Sono stati trenta mesi difficili in cui mi sono voluto mettere in gioco dietro al facile paravento dell’anonimato che la rete virtuale permette ancora. Mi sono raccontato attraverso mille sfaccettature con discorsi sempre al limite tra il serio e il verosimile, tra mille spaccati di vita quotidiana intrecciati a parole che in quei particolari momenti attiravano la mia attenzione, mi colpivano emotivamente oppure magari servivano solo come pretesto per riflettere su quelle cose che spesso fatichiamo a vedere.
Talvolta mi sono perso dietro all’improvvisazione scrivendo cose per le quali il pentimento è stato atroce, ma non riesco a rinnegare niente del mio passato da scrittore novello. Se non avessi scritto quello che realmente sentivo forse ora sarei al capolinea di una storia falsa e ipocrita dentro cui non sarei nemmeno capace di specchiarmi.
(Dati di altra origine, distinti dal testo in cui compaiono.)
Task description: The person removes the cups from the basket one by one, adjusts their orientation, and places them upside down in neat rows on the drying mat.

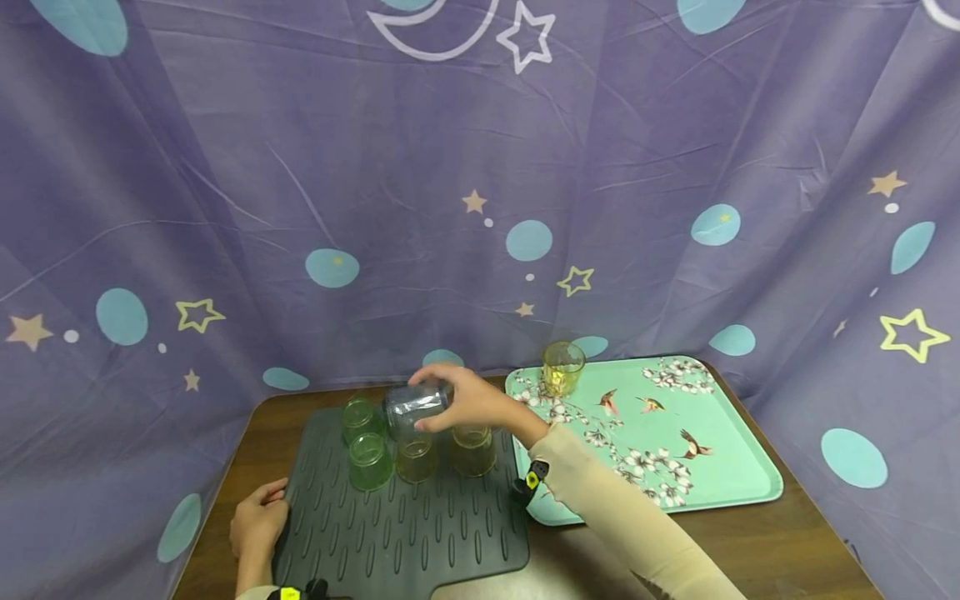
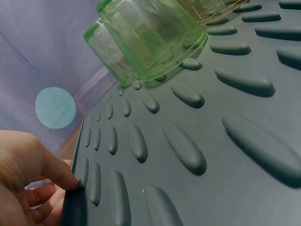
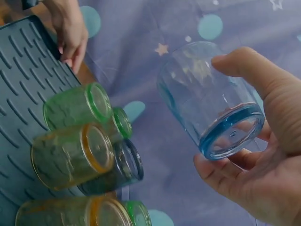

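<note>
My right hand [image 1: 474,402] grips a clear blue glass tumbler [image 3: 211,99], tilted on its side above the back of a dark grey drying mat [image 1: 405,533]. In the right wrist view its thick blue base faces my palm, with the thumb on one side and fingers on the other. Below it, several tumblers stand upside down on the mat: a green one [image 1: 371,462], a yellow one [image 1: 474,454], a dark blue one [image 3: 127,165] and others. My left hand [image 1: 258,521] pinches the mat's left edge, thumb on the rim and other fingers curled beside it.
Right of the mat lies a mint-green tray [image 1: 720,467] with flowers and birds printed on it. A yellow glass [image 1: 562,368] stands in its back left corner. Behind the wooden table [image 1: 585,554] hangs a purple curtain [image 1: 420,167].
</note>
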Demonstrator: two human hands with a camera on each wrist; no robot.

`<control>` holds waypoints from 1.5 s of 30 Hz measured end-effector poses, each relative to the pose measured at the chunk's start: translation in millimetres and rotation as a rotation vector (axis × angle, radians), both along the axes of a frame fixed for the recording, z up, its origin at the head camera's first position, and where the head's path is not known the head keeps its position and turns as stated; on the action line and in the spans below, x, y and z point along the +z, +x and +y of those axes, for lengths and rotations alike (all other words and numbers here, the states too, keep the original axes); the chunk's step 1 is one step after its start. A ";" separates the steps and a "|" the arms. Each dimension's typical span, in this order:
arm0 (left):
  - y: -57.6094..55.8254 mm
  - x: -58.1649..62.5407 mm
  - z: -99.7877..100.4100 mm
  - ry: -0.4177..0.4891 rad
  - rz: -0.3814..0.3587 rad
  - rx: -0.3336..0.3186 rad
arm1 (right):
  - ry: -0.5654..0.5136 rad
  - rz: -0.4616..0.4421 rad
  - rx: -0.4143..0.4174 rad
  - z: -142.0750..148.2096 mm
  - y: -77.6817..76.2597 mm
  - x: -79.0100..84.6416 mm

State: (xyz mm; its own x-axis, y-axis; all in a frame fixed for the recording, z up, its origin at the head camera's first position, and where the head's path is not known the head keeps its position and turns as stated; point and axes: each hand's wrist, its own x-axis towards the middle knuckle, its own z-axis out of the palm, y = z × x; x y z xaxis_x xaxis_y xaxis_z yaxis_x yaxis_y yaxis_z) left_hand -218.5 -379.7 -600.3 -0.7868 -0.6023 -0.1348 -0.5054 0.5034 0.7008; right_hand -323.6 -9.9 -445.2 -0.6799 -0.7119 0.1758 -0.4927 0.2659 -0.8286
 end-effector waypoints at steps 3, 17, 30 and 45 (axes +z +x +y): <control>-0.2 -0.4 -0.2 -0.003 0.004 0.002 | 0.037 0.083 0.032 -10.3 6.2 -0.6; 0.1 -2.1 -0.7 -0.006 0.019 -0.007 | 0.262 0.285 0.060 -39.1 25.2 1.8; -0.6 -2.9 -0.1 -0.017 0.026 -0.004 | 0.461 0.451 0.111 -56.9 37.6 9.2; 0.1 -2.4 -0.8 -0.016 0.026 0.001 | 0.687 0.656 0.143 -86.0 53.7 -6.5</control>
State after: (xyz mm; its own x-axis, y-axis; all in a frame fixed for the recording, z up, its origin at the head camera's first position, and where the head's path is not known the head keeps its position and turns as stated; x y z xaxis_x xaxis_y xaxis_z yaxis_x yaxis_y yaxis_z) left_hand -218.4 -380.5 -602.7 -0.7892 -0.6052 -0.1047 -0.4879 0.5142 0.7054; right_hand -269.9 -95.8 -451.7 -0.4930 -0.8700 0.0036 -0.8685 0.4919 -0.0617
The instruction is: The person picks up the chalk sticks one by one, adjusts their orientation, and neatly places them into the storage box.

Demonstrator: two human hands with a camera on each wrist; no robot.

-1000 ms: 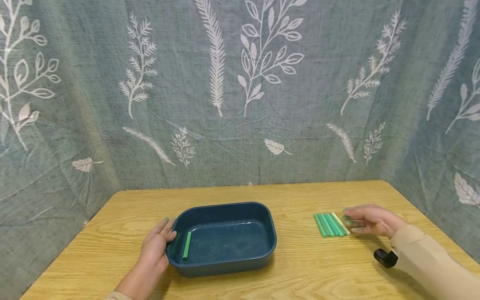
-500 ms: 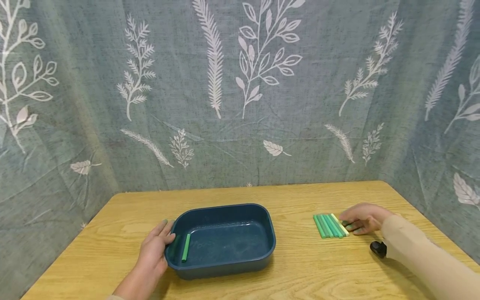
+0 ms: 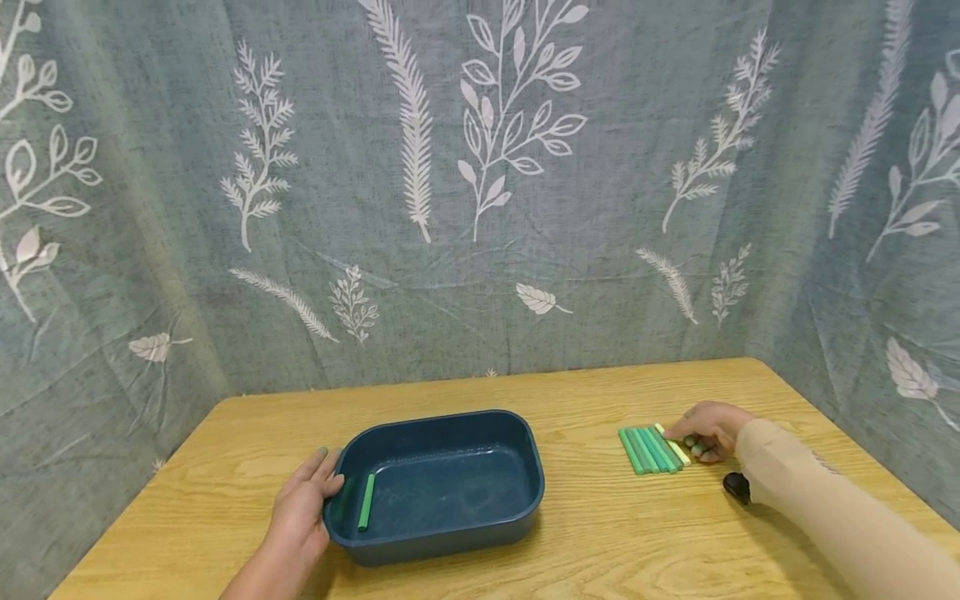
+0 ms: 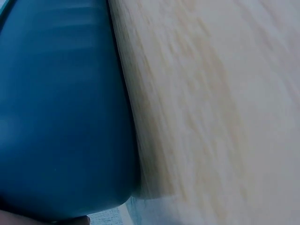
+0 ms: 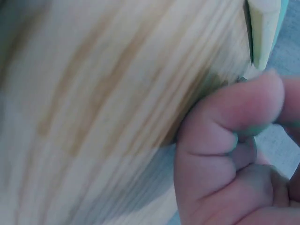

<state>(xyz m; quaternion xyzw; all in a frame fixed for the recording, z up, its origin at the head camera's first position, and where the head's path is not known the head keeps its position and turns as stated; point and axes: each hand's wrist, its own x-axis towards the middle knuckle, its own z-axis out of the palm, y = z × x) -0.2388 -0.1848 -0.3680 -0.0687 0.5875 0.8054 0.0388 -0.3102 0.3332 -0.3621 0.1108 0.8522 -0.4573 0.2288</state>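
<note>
My left hand [image 3: 300, 508] grips the left end of a dark blue rectangular plastic basin [image 3: 442, 543], thumb at the rim and fingers along the outside. In the left wrist view the basin's wall [image 4: 65, 112] fills the left side. One green stick [image 3: 366, 502] lies inside the basin, near its left end. Over on the right, several green sticks [image 3: 647, 450] lie side by side on the table, with a pale yellow stick [image 3: 681, 455] at the row's right end. My right hand [image 3: 712, 429] reaches that yellow stick, index fingertip at it, other fingers curled; whether it pinches the stick I cannot tell.
The wooden table [image 3: 577, 533] carries everything. A grey-green curtain [image 3: 480, 317] with white leaf prints hangs around its back and sides. A small black device [image 3: 737, 487] sits under my right wrist.
My right hand has moved left to the yellow stick, its fingers curling in. The left hand stays on the basin. The whole view has shifted slightly.
</note>
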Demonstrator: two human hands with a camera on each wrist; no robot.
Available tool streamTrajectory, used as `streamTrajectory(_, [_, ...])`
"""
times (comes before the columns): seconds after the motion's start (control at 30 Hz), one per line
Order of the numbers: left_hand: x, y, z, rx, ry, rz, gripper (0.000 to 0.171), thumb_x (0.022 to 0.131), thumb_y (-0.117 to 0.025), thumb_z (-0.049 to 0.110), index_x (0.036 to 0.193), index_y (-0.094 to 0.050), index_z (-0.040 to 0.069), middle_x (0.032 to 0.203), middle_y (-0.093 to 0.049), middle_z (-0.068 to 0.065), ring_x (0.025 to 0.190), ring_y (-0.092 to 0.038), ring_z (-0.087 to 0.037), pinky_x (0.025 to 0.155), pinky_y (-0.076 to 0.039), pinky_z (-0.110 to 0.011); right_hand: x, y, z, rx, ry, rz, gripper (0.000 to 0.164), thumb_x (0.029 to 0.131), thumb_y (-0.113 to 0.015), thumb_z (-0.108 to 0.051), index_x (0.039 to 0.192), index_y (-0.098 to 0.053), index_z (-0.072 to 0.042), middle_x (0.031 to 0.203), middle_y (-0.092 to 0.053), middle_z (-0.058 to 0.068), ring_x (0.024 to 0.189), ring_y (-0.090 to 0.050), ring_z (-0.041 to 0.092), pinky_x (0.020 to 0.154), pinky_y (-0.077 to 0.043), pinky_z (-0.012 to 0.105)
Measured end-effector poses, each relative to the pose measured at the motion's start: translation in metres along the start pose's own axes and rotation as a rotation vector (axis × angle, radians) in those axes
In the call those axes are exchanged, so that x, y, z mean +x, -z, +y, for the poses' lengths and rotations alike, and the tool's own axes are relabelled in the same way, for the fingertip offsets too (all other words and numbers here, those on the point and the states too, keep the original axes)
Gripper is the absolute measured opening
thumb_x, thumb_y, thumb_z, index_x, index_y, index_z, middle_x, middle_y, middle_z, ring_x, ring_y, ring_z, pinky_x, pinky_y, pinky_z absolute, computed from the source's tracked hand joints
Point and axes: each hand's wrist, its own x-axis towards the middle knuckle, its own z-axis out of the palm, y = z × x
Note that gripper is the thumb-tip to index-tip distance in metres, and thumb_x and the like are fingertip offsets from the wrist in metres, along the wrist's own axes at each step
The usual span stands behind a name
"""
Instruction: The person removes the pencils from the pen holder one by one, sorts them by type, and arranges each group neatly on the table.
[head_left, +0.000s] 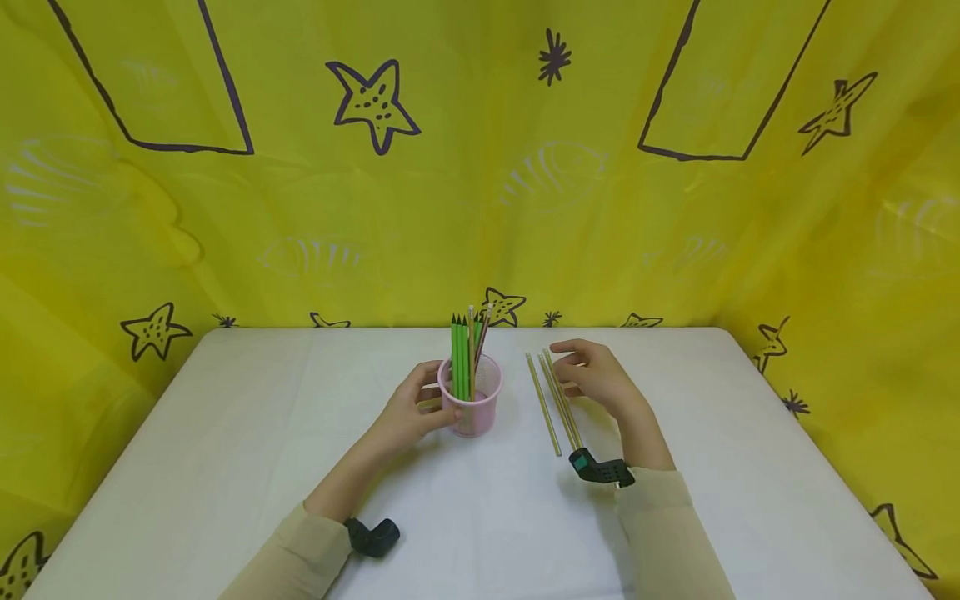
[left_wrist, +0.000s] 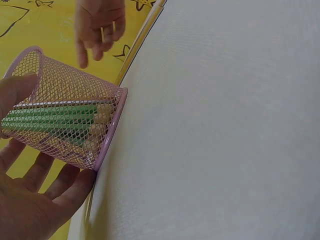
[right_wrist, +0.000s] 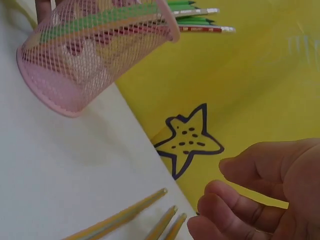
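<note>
My left hand (head_left: pixel 407 414) holds a pink mesh pencil cup (head_left: pixel 480 414) on the white table, thumb on the near side and fingers round its left side. Several green pencils (head_left: pixel 460 358) stand in the cup with black points up. A gold pencil (head_left: pixel 472 354) and a dark red one (head_left: pixel 483 333) lean among them. To the right of the cup lie 3 thin gold pencil-like sticks (right_wrist: pixel 120 217), roughly side by side. Above their far ends hovers my right hand (head_left: pixel 596 377), fingers loosely bent and apart, holding nothing in the right wrist view.
The white table (head_left: pixel 300 400) reaches back to a yellow curtain (head_left: pixel 450 200) printed with starfish and fish. More of the curtain hangs along both sides. A dark wrist camera (head_left: pixel 372 538) sits on the left wrist, and another camera (head_left: pixel 600 468) on the right.
</note>
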Motion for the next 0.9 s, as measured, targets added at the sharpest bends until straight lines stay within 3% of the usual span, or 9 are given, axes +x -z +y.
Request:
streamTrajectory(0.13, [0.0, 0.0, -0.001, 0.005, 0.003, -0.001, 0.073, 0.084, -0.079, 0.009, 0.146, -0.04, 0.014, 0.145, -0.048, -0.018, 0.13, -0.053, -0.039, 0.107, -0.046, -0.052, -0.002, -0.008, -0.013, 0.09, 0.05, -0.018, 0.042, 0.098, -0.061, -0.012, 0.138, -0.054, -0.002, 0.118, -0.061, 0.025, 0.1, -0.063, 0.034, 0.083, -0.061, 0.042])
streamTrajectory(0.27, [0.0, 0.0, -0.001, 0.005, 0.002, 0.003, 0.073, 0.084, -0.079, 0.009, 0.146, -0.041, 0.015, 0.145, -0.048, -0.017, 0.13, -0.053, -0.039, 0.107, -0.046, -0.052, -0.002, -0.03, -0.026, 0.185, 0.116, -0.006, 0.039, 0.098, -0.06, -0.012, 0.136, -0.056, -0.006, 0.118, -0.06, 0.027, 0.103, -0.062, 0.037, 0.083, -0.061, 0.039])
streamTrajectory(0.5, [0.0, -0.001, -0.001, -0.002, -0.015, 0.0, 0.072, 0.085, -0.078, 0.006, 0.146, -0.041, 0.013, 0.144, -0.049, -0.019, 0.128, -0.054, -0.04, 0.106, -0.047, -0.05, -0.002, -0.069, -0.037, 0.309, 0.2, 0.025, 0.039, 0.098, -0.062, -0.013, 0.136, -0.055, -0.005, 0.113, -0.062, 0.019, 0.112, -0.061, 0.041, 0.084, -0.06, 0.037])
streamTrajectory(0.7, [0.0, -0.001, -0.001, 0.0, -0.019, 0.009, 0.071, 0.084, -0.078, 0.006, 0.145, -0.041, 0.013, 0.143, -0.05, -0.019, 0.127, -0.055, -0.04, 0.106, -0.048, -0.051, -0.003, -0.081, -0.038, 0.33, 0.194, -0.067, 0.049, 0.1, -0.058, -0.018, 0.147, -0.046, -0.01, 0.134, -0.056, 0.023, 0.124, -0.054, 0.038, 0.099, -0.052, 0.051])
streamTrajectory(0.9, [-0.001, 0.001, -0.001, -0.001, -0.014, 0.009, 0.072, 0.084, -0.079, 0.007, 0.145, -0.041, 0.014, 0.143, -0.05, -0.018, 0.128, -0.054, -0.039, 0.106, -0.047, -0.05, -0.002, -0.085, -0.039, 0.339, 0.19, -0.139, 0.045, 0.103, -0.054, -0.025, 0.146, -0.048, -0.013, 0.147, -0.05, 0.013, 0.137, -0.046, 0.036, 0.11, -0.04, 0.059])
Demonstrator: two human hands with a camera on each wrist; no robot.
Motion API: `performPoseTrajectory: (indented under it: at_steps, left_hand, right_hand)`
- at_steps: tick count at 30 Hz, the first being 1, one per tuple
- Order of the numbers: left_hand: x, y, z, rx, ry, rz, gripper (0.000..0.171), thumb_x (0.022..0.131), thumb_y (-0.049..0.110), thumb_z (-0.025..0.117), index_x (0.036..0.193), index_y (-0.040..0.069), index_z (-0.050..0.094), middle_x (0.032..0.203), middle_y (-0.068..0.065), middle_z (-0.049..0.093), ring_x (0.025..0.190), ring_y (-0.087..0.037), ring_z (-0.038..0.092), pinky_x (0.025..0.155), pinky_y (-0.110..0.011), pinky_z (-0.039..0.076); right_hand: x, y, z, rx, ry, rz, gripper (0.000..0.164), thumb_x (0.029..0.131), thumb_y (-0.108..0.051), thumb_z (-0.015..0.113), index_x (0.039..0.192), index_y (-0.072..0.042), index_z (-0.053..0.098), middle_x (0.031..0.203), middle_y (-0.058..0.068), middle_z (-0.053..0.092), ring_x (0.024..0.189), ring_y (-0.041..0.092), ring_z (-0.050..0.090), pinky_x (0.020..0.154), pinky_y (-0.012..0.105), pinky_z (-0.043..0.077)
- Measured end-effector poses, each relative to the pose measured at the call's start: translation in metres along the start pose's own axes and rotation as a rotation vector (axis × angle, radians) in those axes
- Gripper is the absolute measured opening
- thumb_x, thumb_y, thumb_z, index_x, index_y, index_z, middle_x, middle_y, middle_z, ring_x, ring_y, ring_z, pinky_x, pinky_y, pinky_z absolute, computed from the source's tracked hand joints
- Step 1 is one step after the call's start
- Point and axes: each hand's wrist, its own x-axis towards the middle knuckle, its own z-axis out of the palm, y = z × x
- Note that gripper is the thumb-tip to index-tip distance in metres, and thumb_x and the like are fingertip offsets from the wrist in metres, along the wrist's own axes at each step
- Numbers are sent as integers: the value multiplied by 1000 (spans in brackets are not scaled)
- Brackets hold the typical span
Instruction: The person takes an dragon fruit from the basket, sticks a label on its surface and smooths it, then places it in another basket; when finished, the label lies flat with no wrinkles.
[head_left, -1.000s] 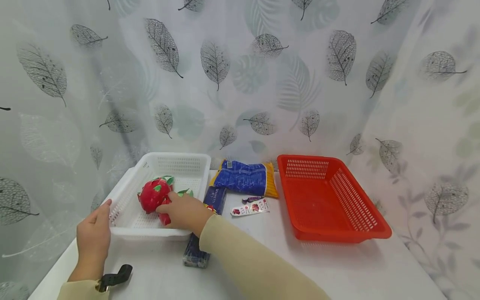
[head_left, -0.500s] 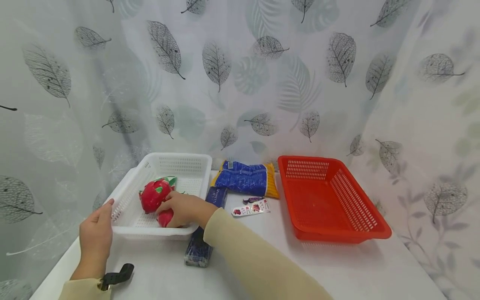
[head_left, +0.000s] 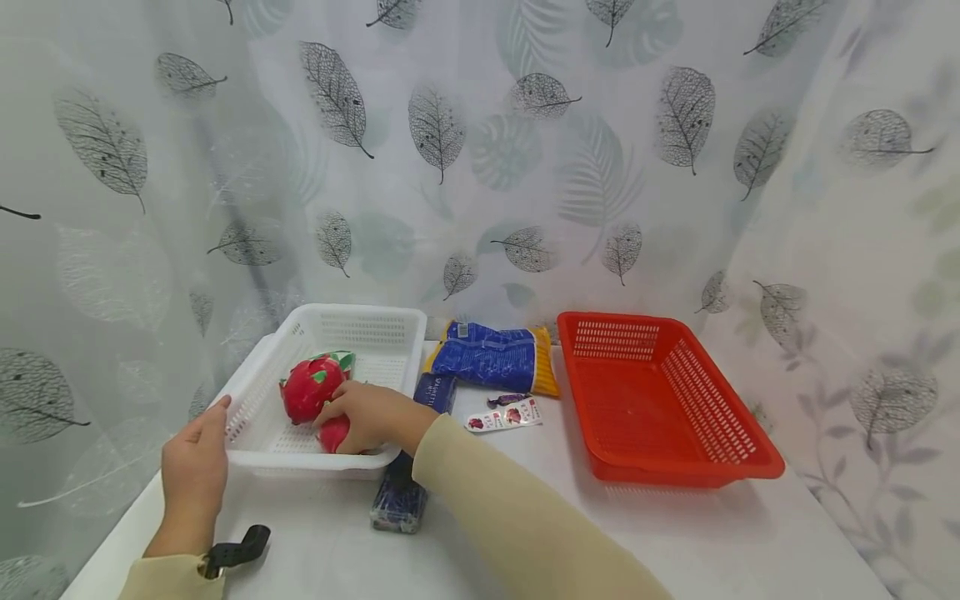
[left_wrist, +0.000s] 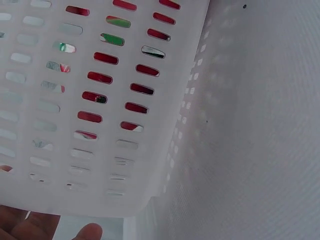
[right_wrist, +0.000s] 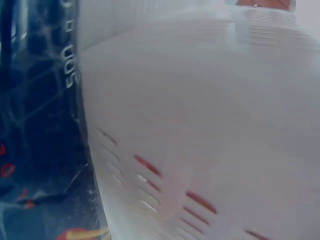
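Observation:
In the head view, my left hand [head_left: 197, 458] holds the near left corner of the white basket [head_left: 367, 310]. Its fingertips and thumb show at the basket's edge in the left wrist view. Inside the basket, my right hand [head_left: 372, 419] reaches down over the near side, fingers curled round a smaller red dragon fruit [head_left: 332, 435], which the hand mostly covers. A larger dragon fruit [head_left: 309, 392], red with green scale tips, lies just behind and left of it. Through the slots of the basket wall [left_wrist: 165, 90], red and green patches show in the left wrist view.
A dark blue spaghetti pack [head_left: 397, 500] lies along the white basket's right side, partly under my right forearm. Beyond it are a blue and yellow bag [head_left: 491, 358], a small purple-wrapped sweet [head_left: 507, 401] and a sticker strip [head_left: 502, 416]. A red basket [head_left: 686, 473] stands at right.
My right hand has settled lower over the smaller dragon fruit, and the green leaves beside it have gone from sight. The left hand keeps its place at the basket corner.

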Motion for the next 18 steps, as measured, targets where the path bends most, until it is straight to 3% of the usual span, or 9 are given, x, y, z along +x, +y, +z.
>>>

Mi sono perso dietro a delle canzoni malinconiche, ho fumato troppe sigarette nel pieno della notte, ho camminato tra i miei pensieri per ore e ore senza mai sentirmi soddisfatto. Questo periodo della mia vita mi ha segnato profondamente insegnandomi a non credere sempre a tutto, aiutandomi a cercare di capire cosa c’è dietro ogni dramma. Il dramma dell’esistenza che ognuno di porta dietro come un fardello che non sempre è leggero e pulito.
Non sono nato con la camicia e con il bavero sempre pulito e non ho ricevuto quell’affetto che ancora oggi rincorro nonostante dicano che non ho più l’età. Sono solamente arrivato a credere che fosse giunto il momento adatto per chiudere gli occhi per un istante appena e riaprirli solamente con la consapevolezza che niente è per sempre.